-- RAW DATA follows --
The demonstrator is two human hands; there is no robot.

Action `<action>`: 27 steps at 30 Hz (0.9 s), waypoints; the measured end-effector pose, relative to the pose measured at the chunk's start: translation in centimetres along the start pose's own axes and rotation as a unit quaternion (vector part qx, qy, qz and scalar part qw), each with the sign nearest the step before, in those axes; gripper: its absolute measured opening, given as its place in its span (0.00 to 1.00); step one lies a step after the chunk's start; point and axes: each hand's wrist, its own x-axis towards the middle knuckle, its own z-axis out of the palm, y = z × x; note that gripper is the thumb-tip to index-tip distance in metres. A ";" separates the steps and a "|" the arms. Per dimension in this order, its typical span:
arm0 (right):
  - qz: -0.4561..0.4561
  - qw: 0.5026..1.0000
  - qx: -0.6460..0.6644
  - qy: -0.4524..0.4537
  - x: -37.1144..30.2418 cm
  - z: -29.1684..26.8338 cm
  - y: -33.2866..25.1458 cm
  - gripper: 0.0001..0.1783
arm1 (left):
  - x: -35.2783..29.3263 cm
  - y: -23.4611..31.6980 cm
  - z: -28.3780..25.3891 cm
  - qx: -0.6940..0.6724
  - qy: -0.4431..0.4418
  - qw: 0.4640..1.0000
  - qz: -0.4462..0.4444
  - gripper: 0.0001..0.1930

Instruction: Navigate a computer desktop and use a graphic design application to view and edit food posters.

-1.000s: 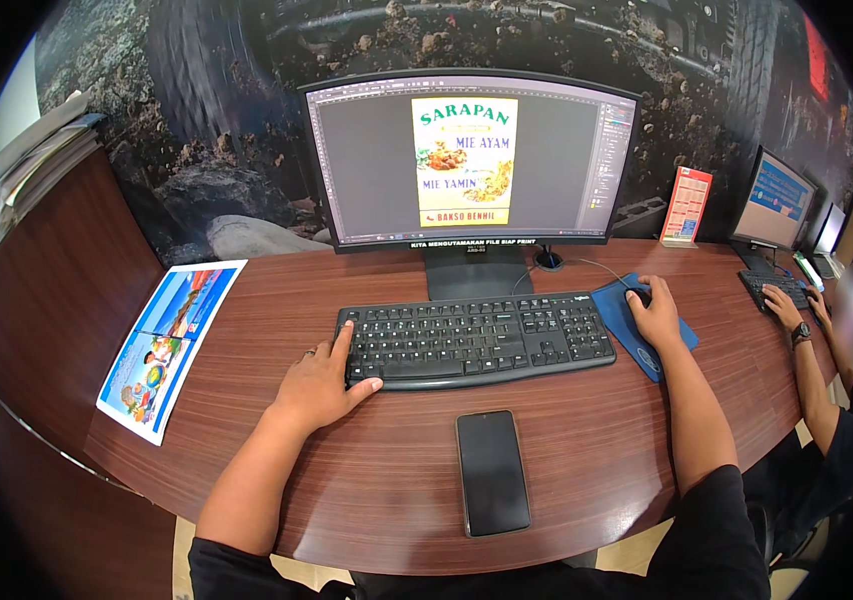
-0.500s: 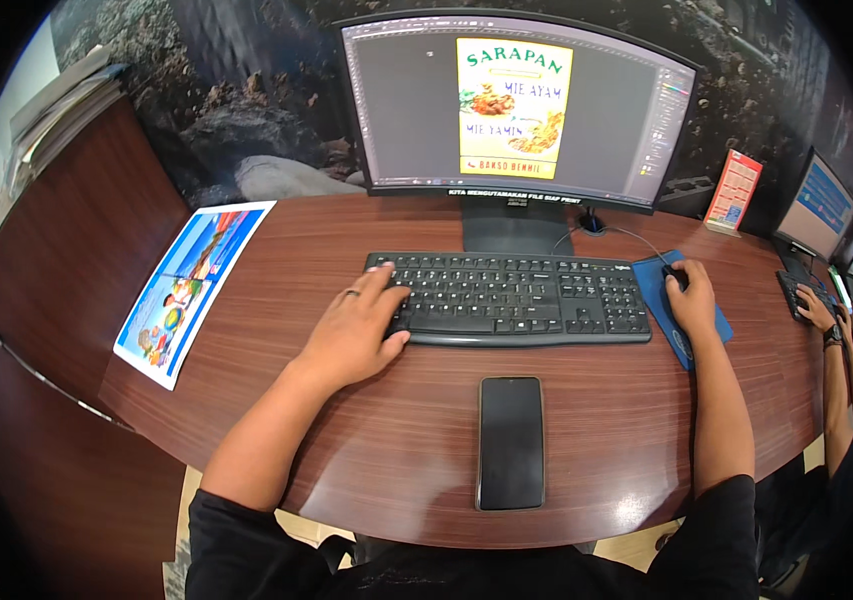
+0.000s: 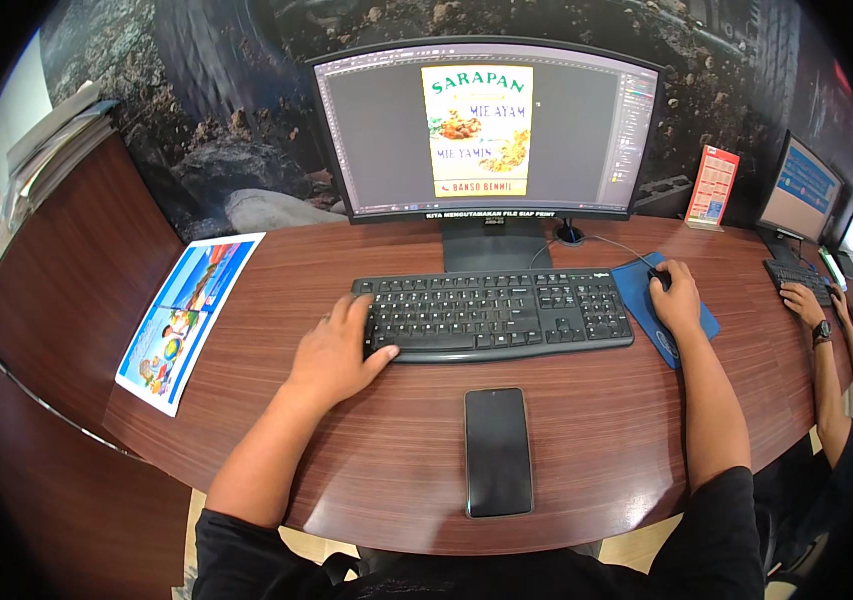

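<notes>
My left hand [image 3: 334,350] rests at the left end of a black keyboard [image 3: 506,310], its fingers spread over the leftmost keys and its thumb at the front corner. A black mouse [image 3: 660,274] is under my right hand [image 3: 679,298], partly hidden by the fingers curled round it. The mouse stands on a blue mouse pad [image 3: 636,285] to the right of the keyboard. Behind the keyboard, a curved monitor [image 3: 376,130] displays a yellow-edged food poster in an editing program. A dark phone [image 3: 498,450] lies face up in front of the keyboard.
A colourful printed sheet [image 3: 186,320] lies at the desk's left, beside a brown partition [image 3: 86,230] topped with stacked papers [image 3: 56,150]. A red and white card stand [image 3: 712,188] is right of the monitor. Farther right, another person's hands [image 3: 804,303] work at a second keyboard and monitor [image 3: 801,190].
My left hand has slid slightly left, toward the keyboard's end. On the screen, the pointer has gone from left of the poster to its right. The whole view has shifted a little.
</notes>
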 end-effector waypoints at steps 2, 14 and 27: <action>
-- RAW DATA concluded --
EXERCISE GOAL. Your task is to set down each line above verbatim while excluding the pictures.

THE COMPLETED TASK.
The demonstrator is two human hands; there is no robot.

Action `<action>`: 27 steps at 30 Hz (0.9 s), waypoints; the measured end-effector pose, relative to the pose measured at the chunk's start: translation in centimetres along the start pose's own axes and rotation as a unit quaternion (vector part qx, qy, qz and scalar part qw), each with the sign nearest the step before, in those axes; gripper: its absolute measured opening, given as its place in its span (0.00 to 1.00); step one lies a step after the chunk's start; point and axes: each hand's wrist, its own x-axis towards the middle knuckle, its own z-axis out of the palm, y = z × x; note that gripper is the thumb-tip to index-tip distance in metres. A ";" separates the steps and a "|" the arms. Per dimension in this order, its typical span:
arm0 (right):
  - qz: -0.4561..0.4561
  - qw: 0.5026..1.0000
  - qx: -0.6460..0.6644
  - qy: -0.4524..0.4537
  - x: -37.1144..30.2418 cm
  - z: -29.1684..26.8338 cm
  - y: -33.2866..25.1458 cm
  - gripper: 0.0001..0.1783
arm1 (left):
  - x: -35.2783..29.3263 cm
  - y: -23.4611..31.6980 cm
  - z: -28.3780..25.3891 cm
  - qx: -0.6940..0.6724
  - qy: -0.4431..0.4418
  - qw: 0.4640..1.0000
  - qz: -0.4462..0.4444
  - gripper: 0.0001..0.1930

Instruction: Navigate a computer desktop and use a graphic design application to view and edit food posters.

-1.000s: 
-0.500s: 
+0.000s: 

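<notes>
My left hand [image 3: 334,350] rests at the left end of a black keyboard [image 3: 506,310], its fingers spread over the leftmost keys and its thumb at the front corner. A black mouse [image 3: 660,274] is under my right hand [image 3: 679,298], partly hidden by the fingers curled round it. The mouse stands on a blue mouse pad [image 3: 636,285] to the right of the keyboard. Behind the keyboard, a curved monitor [image 3: 376,130] displays a yellow-edged food poster in an editing program. A dark phone [image 3: 498,450] lies face up in front of the keyboard.
A colourful printed sheet [image 3: 186,320] lies at the desk's left, beside a brown partition [image 3: 86,230] topped with stacked papers [image 3: 56,150]. A red and white card stand [image 3: 712,188] is right of the monitor. Farther right, another person's hands [image 3: 804,303] work at a second keyboard and monitor [image 3: 801,190].
My left hand has slid slightly left, toward the keyboard's end. On the screen, the pointer has gone from left of the poster to its right. The whole view has shifted a little.
</notes>
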 end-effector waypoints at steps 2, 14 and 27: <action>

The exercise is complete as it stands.